AMSTERDAM (Reuters) - Anti-racism campaigners held protests in cities across the Netherlands on Saturday as Dutch children hailed the annual arrival of St. Nicholas and a blackface character who traditionally accompanies him.
Parades in many cities were marked by a large police presence, after scuffles between groups who see “Black Pete” as racist and those who cherish the character as a fun holiday tradition led to arrests last year.
Usually portrayed by white people in black face paint wearing frizzy wigs and prominent red lipstick, Black Pete has sparked intense discussion — and sometimes violent clashes — in recent years.
Campaigners against racism say exposure to such imagery is hurtful to black people and damaging to children. But a shrinking majority of Dutch people say there is no reason to change what they see as a harmless tradition.
A pageant in the city of Apeldoorn depicting the arrival of St Nicholas was broadcast on national television.

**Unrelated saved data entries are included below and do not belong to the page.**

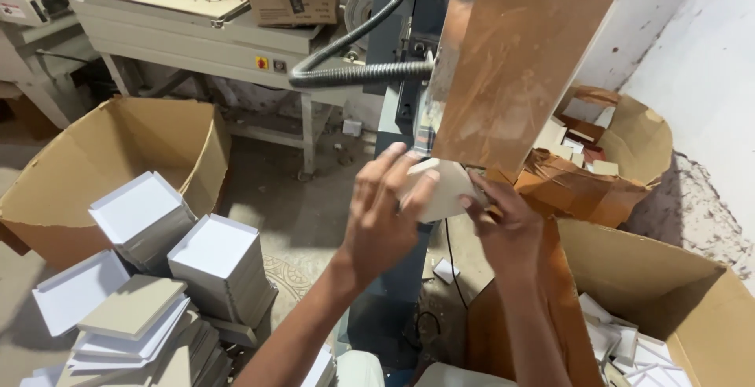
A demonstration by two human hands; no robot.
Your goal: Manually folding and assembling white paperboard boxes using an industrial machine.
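Observation:
Both my hands are raised in front of a blue-grey machine (pixel 391 57) with a shiny metal chute plate (pixel 515 64). My left hand (pixel 383 215) and my right hand (pixel 503 222) together grip a pale flat cardboard piece (pixel 442 189) just below the lower edge of the plate. The left fingers wrap over its left side, while the right fingers pinch its right edge. Part of the piece is hidden behind my left hand.
Stacks of white and grey box trays (pixel 224 265) stand at lower left beside a large open carton (pixel 118 151). Another open carton (pixel 692 308) with white pieces sits at lower right, and a torn carton (pixel 621 159) behind it. A white workbench (pixel 197 25) stands at the back.

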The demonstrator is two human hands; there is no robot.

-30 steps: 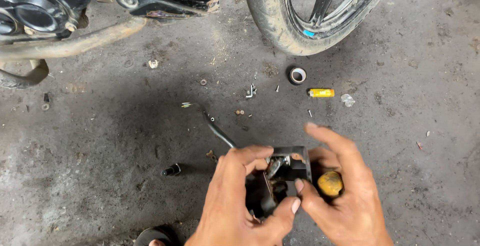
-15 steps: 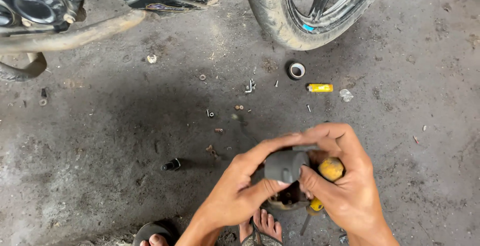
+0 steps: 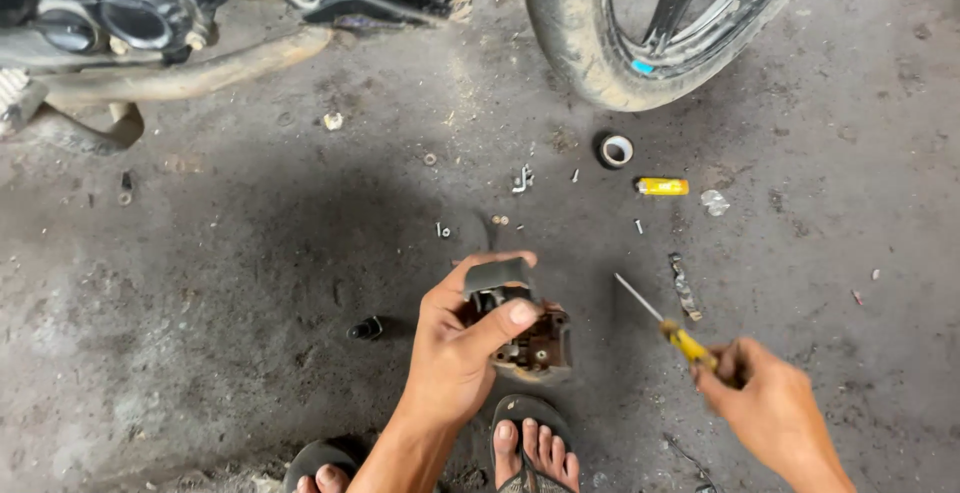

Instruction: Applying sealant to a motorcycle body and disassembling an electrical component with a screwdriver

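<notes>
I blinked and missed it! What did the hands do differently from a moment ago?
The right hand let go of the greasy metal part and swung out rightward, carrying the yellow screwdriver. The left hand keeps holding the part alone. The lighter and wheel stayed put.

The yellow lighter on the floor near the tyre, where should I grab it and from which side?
Pinch the lighter across its long sides, coming straight down from above. It lies flat on the concrete floor, lengthwise left to right, with bare floor around it. The roll of tape sits apart from it.

Lighter (image 3: 662,187) right of ring (image 3: 615,150)
</notes>
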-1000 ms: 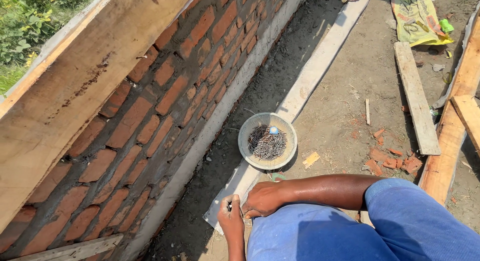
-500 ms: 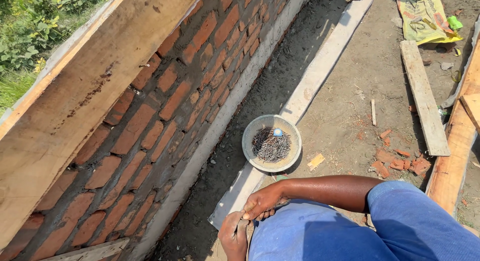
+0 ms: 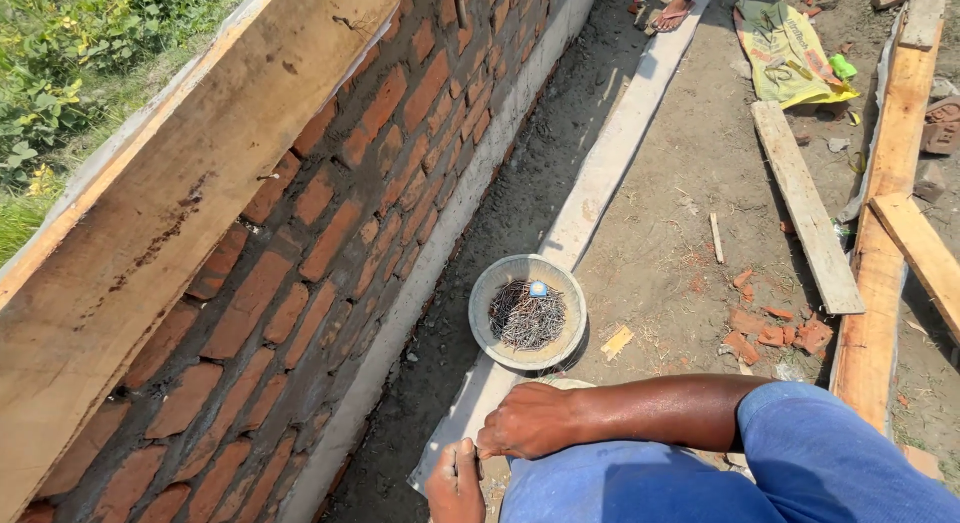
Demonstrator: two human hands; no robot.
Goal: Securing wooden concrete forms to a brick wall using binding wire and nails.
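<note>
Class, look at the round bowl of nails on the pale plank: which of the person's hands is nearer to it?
Right. The right hand lies just below the bowl of nails, apart from it. The left hand sits lower and further left, near the plank end.

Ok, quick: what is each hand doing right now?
Left hand: closed in a fist, contents cannot be told.
Right hand: fingers curled, resting by the plank, hold cannot be told.
</note>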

Edwin Wagensveld, leader of the Dutch wing of the anti-Muslim PEGIDA movement, was arrested in Apeldoorn by police after refusing to go to an area designated for demonstrations. He was dressed as Black Pete.

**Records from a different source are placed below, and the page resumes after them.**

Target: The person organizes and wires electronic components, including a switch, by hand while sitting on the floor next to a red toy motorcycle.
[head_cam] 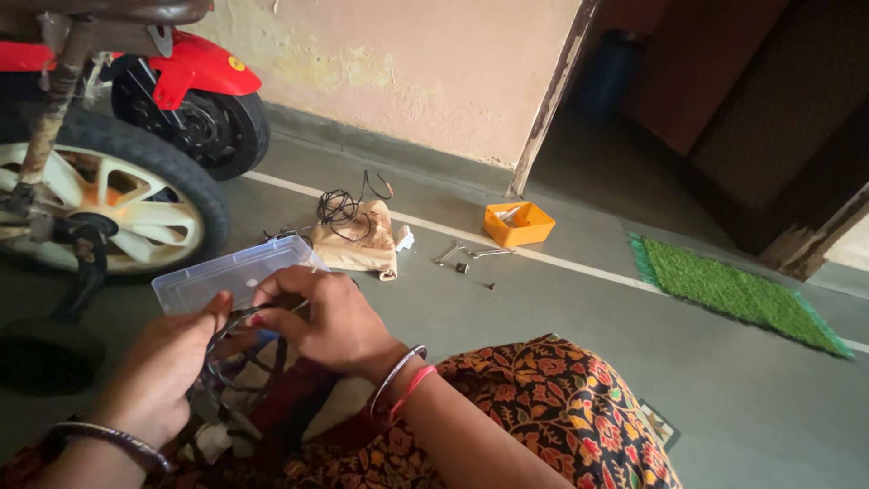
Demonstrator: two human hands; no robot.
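Note:
My left hand [167, 367] and my right hand [321, 317] are close together over my lap, both gripping a dark cable [237, 344] that loops between them. A clear plastic box [226, 272] lies on the floor just beyond my fingers. Metal and pink bangles sit on my right wrist, a dark bangle on my left. A patterned cloth covers my knee [552, 398].
A beige cloth [367, 246] with a coil of black wire [339, 208] lies ahead, with small metal tools [466, 254] and an orange tray [518, 224] beyond it. A bicycle wheel [113, 195] and a red toy vehicle [195, 86] stand at left. A green mat [733, 292] lies at right.

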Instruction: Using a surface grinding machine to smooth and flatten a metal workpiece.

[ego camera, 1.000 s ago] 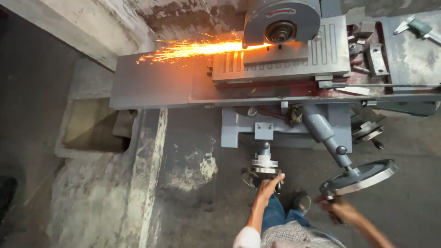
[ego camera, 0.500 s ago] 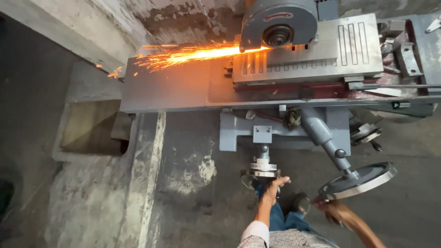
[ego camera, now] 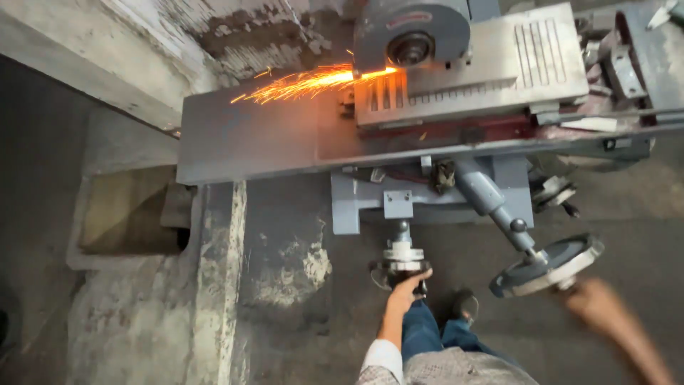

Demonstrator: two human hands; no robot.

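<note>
Left hand [ego camera: 407, 289] fingers wrapped on small near handwheel [ego camera: 400, 265]; right hand [ego camera: 595, 308] blurred at large right handwheel [ego camera: 548, 265], grip unclear. Risk: overfeeding the sparking grinding wheel [ego camera: 410, 43] gouges the far workpiece.

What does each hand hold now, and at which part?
The left hand grips the small handwheel at its rim. The right hand, blurred, is at the large handwheel, near its edge; a firm grip cannot be told.

Left of the grinding wheel guard [ego camera: 411, 36], sparks [ego camera: 299, 84] sweep across the bare steel worktop [ego camera: 249, 142], barring that path. Below the guard, the angled shaft [ego camera: 491, 203] and large handwheel [ego camera: 548, 265] crowd the right; open concrete floor [ego camera: 285, 314] lies left of the small handwheel [ego camera: 400, 267].
</note>
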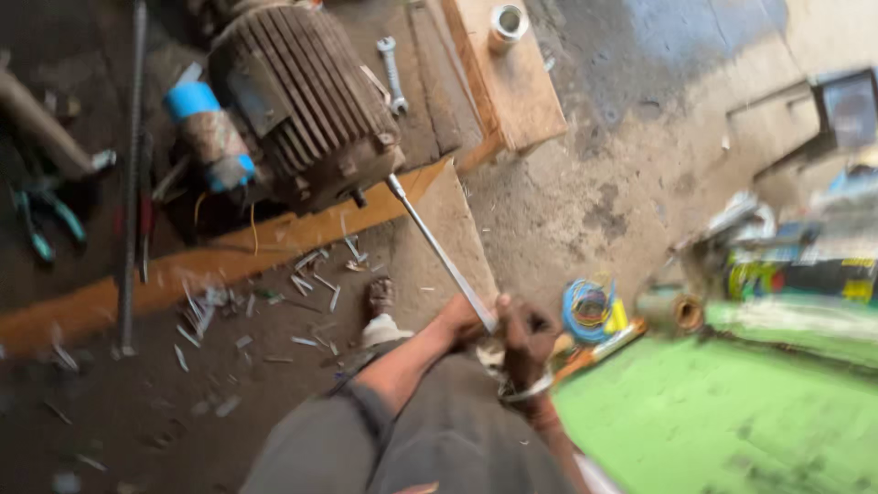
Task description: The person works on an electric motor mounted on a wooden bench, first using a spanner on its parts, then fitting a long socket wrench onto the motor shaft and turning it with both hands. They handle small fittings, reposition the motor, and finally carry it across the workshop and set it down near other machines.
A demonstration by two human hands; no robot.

The United Nations has repeatedly called for any racist features to be eradicated from the pre-Christmas festivities but the Dutch government has so far declined to take a stance.
Last week, police arrested four people in The Hague after they stormed a building where anti-Black Pete activists were gathered, smashing windows and throwing fireworks in an apparent attempt to intimidate them.
The “Kick Out Black Pete” movement canceled several events throughout the country after the incident, but still held protests in six cities, including The Hague and Groningen, on Saturday.
The rally in The Hague attracted a few hundred protesters, holding “Black Pete is racism” signs and chanting “The Netherlands should be ashamed”.
In Dutch folklore, St. Nicholas travels once a year from Spain on a steamboat laden with presents. The appearance of his sidekick derives from a 19th century story by children’s author Jan Schenkman that was illustrated with pictures of a dark-skinned Spanish Moor.
A recent opinion poll showed 59% of all Dutch wanted to keep “Zwarte Piet” in blackface, while 26% said the tradition needed to be changed gradually. In 2011, when the protests started, only 7% of the Dutch said Pete should change.
Since then, major cities such as Amsterdam and Rotterdam and the national public broadcaster have decided to ditch blackface in favor of Petes smeared with soot — from the chimneys they are said to go down to bring children their presents.
About 15% of the 17.3 million population of the Netherlands, which was for centuries a major colonial power, are from ethnic minorities.